[What the task asks]: No image is to be carried over; reproduce the rest of the listing word for word.

[Provided data]:
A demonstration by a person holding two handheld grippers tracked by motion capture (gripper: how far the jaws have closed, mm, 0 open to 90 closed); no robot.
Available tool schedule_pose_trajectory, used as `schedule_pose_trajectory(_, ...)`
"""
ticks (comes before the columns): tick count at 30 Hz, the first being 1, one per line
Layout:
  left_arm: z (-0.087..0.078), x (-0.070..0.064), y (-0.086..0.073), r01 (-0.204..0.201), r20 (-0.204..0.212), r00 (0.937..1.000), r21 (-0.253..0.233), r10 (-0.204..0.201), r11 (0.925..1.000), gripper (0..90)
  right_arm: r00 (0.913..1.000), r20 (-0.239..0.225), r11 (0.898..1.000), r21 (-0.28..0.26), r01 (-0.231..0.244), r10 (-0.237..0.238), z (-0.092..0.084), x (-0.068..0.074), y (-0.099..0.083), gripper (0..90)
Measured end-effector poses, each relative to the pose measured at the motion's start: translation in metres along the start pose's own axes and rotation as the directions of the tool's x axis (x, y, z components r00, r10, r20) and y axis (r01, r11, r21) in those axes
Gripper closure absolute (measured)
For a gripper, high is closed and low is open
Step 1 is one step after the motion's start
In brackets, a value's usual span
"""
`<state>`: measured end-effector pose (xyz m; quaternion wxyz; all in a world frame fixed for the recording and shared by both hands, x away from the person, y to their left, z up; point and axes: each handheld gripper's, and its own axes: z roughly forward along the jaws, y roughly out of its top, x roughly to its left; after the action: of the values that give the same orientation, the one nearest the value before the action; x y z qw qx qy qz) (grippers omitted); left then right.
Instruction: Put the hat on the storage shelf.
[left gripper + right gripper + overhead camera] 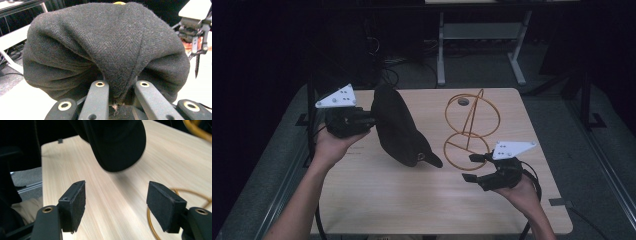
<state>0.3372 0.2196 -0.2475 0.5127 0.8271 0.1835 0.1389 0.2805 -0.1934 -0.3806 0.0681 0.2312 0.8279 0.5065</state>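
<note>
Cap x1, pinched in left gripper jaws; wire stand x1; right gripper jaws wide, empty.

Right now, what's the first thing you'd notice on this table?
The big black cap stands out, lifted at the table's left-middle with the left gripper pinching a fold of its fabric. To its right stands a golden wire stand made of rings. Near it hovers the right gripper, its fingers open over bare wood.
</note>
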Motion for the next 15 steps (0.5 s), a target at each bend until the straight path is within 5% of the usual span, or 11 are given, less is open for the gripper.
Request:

[Expected output]:
A demonstration by a person holding two handheld grippers tracked by motion capture (gripper: how far the jaws have closed, mm, 0 open to 90 closed); no robot.
Available tool schedule_pose_trajectory, used as `schedule_pose_trajectory(_, ...)`
"""
ticks (comes before the columns): tick count at 30 Hz, the first being 1, one per line
Layout:
  left_arm: z (-0.087..0.078), x (-0.070..0.064), y (-0.086..0.073), r01 (-0.204..0.201), r20 (-0.204..0.212), r00 (0.937..1.000), r21 (-0.253..0.233), r10 (-0.204..0.201), r11 (0.925..1.000), gripper (0..90)
  right_arm: r00 (0.913..1.000), r20 (-0.239..0.225), r11 (0.898..1.000), r21 (-0.28..0.26), r01 (-0.231..0.244), r10 (-0.237..0.238), z (-0.092..0.084), x (-0.068..0.074), y (-0.099..0.083), gripper (0..90)
Measured end-effector poses, each relative to the pose measured at the motion's start: translation in metres along the start pose's own axes and rotation as the directions of the tool's x axis (x, y, z components r00, r10, r20) and y axis (r01, r11, r21) in those axes
Gripper closure absolute (measured)
For a gripper, high is closed and low is open
Step 1 is one step after the motion's start
In brackets, a value's usual span
"""
`<state>`: measured end-effector pose (xyz m; quaternion wxyz; all in a world frame fixed for the recording and shared by both hands, x away from the person, y to their left, z up; point and axes: each handheld gripper's, and its own axes: z roughly forward along the jaws, y roughly out of its top, x roughly to its left; after the action: of the values that give the same orientation, the one nearest the value before the action; x y z qw qx qy qz) (grippers omitted); left then right.
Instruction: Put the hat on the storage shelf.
[left gripper + right gripper + overhead camera] 
<state>0.3372 0.2196 -0.2475 0.5127 0.8271 0.1835 0.1389 0.2805 -0.1934 -0.3806 0.0681 0.2312 0.8279 0.5065</state>
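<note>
Cap x1, pinched in left gripper jaws; wire stand x1; right gripper jaws wide, empty.

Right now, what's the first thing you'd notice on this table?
The big black cap stands out, lifted at the table's left-middle with the left gripper pinching a fold of its fabric. To its right stands a golden wire stand made of rings. Near it hovers the right gripper, its fingers open over bare wood.
</note>
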Motion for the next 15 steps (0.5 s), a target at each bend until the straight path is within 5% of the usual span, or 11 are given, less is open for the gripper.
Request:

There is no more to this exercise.